CECILY55's CalorieKing blog

Thursday, Apr 5 2012 - Week 2-Day 11

View CECILY55's food & exercise for this day

Weight today = 197.5

Weight still not down as much as I'd like, but better than yesterday. Lunch and dinner were a bit off the rules due to circumstances. Not too bad at lunch, but I could have done better at dinner. I get a quick feeling at dinner that says "I'm full." The problem is that I just keep eating and the full feeling goes away. I need to start listening to my body.

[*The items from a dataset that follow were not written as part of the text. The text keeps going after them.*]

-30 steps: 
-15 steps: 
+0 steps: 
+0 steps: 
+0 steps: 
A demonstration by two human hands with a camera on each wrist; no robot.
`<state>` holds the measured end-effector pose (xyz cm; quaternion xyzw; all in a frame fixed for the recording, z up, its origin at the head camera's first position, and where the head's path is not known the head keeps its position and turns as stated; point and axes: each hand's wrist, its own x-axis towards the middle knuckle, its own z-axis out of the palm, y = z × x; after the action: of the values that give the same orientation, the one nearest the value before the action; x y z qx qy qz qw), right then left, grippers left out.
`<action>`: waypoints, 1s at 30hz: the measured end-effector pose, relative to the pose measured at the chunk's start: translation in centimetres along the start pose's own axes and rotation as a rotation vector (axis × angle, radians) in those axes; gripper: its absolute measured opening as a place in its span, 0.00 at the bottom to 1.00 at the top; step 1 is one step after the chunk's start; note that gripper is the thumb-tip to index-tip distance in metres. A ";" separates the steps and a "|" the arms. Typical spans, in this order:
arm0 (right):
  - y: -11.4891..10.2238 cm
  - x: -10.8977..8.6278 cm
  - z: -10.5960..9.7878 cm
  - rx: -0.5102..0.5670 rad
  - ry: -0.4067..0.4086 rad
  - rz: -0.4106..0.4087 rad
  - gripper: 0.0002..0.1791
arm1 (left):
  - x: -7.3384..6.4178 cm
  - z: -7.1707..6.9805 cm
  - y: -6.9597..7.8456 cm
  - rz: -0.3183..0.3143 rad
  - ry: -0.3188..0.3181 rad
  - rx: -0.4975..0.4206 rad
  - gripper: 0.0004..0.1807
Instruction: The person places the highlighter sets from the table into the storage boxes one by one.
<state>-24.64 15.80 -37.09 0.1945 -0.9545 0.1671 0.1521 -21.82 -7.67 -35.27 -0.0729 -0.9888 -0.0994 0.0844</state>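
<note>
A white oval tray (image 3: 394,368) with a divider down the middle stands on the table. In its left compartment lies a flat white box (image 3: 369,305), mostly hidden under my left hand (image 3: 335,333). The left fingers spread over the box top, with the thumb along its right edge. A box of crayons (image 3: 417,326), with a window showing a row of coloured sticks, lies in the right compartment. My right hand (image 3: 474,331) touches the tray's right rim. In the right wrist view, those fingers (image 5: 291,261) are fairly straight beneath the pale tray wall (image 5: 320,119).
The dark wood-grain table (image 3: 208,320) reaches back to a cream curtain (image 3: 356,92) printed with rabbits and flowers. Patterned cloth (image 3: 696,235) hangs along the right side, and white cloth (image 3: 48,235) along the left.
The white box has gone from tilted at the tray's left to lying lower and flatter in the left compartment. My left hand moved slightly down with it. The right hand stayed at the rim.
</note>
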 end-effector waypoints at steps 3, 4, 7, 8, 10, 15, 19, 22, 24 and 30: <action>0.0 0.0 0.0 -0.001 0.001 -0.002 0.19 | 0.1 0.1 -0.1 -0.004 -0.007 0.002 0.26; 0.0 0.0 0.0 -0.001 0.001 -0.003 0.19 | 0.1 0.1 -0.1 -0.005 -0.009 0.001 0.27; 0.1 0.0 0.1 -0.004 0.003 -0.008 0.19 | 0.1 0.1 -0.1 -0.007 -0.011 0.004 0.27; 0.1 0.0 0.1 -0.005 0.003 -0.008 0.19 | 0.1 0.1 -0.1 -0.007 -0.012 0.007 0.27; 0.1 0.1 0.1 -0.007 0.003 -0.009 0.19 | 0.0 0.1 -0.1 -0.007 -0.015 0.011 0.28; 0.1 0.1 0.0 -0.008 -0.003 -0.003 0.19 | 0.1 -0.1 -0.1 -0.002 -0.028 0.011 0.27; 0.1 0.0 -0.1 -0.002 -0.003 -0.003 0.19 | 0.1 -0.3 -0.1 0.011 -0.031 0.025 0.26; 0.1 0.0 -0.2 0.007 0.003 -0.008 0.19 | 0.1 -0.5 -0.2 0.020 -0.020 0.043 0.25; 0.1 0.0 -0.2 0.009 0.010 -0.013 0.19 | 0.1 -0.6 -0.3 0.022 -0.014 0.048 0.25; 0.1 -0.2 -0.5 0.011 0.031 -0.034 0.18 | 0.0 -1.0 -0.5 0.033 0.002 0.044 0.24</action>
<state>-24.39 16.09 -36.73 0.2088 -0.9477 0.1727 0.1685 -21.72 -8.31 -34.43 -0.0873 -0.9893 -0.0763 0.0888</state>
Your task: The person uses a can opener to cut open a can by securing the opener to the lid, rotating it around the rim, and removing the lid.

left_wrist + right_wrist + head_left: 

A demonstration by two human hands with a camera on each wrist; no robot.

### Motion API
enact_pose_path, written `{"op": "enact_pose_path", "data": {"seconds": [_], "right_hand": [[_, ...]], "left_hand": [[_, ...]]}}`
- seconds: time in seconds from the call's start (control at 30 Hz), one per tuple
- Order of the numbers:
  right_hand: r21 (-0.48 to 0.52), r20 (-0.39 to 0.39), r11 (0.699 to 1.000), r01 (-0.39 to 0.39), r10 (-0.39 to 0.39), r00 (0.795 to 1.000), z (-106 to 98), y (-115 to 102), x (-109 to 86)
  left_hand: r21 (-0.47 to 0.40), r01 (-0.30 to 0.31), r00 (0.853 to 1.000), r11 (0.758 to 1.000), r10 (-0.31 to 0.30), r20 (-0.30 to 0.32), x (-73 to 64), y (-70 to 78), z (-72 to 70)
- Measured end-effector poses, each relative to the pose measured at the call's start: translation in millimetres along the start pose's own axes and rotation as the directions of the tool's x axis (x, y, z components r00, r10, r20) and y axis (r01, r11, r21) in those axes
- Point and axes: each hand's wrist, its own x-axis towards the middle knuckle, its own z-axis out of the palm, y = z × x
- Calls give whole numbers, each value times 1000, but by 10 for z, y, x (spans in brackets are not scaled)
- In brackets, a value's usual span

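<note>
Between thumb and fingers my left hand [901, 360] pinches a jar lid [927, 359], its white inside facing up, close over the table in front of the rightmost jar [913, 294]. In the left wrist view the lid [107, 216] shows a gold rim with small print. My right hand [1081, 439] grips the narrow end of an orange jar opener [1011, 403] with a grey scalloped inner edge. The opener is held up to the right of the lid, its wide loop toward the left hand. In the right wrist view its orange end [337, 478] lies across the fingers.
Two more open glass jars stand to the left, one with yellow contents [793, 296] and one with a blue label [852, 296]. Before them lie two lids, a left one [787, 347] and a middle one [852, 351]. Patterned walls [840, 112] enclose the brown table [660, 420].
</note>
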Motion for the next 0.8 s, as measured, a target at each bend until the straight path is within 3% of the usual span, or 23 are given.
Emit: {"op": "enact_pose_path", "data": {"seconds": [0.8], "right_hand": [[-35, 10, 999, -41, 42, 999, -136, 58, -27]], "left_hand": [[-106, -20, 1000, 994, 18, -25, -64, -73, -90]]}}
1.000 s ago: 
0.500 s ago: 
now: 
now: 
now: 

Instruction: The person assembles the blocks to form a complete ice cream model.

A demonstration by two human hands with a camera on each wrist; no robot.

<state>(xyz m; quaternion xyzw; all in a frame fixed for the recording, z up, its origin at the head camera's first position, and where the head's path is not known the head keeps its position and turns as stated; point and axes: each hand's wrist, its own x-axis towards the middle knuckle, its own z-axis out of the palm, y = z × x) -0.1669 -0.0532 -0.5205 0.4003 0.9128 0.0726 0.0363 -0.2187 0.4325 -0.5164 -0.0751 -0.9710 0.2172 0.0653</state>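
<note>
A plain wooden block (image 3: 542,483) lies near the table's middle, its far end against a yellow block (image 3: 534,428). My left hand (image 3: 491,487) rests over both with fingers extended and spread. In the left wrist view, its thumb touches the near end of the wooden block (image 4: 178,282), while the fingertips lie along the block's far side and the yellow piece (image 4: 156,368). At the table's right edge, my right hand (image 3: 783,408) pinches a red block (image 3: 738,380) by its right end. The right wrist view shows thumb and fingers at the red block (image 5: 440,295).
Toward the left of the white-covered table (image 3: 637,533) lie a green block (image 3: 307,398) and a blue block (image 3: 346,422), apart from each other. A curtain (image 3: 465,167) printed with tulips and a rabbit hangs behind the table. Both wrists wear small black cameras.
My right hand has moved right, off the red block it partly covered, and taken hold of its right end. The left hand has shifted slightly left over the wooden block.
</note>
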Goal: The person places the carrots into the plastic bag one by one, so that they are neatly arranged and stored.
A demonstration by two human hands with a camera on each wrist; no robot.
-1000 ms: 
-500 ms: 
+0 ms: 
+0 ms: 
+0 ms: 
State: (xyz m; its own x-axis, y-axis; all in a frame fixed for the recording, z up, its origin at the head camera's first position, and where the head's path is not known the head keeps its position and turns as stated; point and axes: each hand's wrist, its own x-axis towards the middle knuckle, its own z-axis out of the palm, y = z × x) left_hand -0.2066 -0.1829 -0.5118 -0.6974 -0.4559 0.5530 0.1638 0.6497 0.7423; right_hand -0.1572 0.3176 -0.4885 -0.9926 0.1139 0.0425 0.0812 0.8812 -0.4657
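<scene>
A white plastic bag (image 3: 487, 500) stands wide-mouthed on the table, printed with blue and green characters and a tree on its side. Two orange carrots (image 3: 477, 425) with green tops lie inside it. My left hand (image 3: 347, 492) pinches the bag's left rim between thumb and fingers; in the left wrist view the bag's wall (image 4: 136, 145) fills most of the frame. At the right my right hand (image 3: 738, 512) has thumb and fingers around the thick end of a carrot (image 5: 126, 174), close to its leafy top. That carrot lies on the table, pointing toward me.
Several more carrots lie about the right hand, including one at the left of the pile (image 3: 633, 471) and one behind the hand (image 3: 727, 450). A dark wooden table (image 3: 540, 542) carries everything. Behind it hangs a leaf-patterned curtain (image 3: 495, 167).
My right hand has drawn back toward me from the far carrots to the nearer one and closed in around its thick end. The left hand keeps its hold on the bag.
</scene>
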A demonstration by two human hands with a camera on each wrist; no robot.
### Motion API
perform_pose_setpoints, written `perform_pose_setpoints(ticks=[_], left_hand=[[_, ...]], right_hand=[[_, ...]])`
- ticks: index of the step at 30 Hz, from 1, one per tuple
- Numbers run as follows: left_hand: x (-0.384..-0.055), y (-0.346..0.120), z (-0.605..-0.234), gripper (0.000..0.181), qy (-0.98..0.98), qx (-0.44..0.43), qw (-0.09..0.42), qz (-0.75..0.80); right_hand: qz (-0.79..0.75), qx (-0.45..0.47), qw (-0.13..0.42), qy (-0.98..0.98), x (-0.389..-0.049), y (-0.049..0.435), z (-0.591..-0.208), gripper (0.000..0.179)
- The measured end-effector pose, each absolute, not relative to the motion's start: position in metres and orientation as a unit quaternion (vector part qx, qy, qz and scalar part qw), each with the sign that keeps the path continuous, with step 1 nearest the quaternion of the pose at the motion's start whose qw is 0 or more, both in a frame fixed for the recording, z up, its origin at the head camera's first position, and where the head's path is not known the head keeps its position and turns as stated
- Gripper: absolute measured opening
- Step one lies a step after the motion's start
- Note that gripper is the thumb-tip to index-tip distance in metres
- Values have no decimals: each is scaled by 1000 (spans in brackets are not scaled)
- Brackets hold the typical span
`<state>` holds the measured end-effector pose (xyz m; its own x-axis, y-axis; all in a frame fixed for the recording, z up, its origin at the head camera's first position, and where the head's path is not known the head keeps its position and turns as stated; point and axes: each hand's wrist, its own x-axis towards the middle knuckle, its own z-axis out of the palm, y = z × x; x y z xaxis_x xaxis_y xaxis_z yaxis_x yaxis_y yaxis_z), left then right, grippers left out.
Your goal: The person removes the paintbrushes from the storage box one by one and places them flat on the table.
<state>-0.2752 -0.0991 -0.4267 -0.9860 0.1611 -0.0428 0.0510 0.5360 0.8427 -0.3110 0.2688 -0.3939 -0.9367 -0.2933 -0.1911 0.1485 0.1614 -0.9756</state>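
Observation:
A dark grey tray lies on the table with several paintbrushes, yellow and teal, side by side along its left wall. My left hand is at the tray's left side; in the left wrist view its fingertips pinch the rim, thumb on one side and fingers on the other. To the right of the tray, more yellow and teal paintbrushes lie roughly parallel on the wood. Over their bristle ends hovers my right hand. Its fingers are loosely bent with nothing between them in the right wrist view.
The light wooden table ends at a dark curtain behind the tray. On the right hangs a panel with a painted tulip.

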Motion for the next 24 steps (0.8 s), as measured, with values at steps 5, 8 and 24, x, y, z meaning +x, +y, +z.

1. Breakfast like a king: eat whatever. Calorie goal, 800 kCal. Be sure to include some animal protein--beef or chicken or pork or eggs or cheese. Dairy is OK. If I want a steak and baked potato, eat it for breakfast. If I want a gooey sandwich with mayo and all the trimmings, have it for breakfast.
2. Lunch like a prince: lactovegetarian, relatively low fat. Caloried goal, 500 kCal. Emphasize fresh fruits and vegies. No cheese but fat free yogurt is OK. High quality bread for sandwiches is OK on busy days.
3. Dinner like a pauper: mostly vegetarian. Calorie goal, 300 kCal. Example: small salad w/ V&O, small cup bean soup, crusty bread. Fresh fruit for dessert. Limited egg white is OK, small amount of fish or shellfish (less than 2 oz), no milk or cheese. Emphasize fresh vegetables and fruit. Potatoes, beans, rice, WW pasta is OK (small amount); dress with olive oil. Salads are good; dress w/ vinegar and oil. Wine is OK when we eat out.
4. Snacks: vegetarian. Calorie goal, 200 kCal (including glass of beer in evening). Fresh fruit, SF jello/pudding or FF yogurt are OK. Organic applesauce w/ wheat bran, other high fiber choices. Emphasize fresh and wholesome.
5. Water: drink at least 3 liters per day (not including coffee or caffeinated tea)
6. Evening: small glass (6 oz) ale or stout. Enjoy.
7. To avoid: fast food, commercial salad dressings, sweets except on weekends, ice cream, cheap and/or highly processed carbs. No hard liquor except on weekends.
8. Each day except Thursday I will walk one mile/20 minutes in the morning and one mile/20 minutes in the evening; I will do 20 leg squats, 5 pushups, 3 planks @ 15 seconds, 10 situps.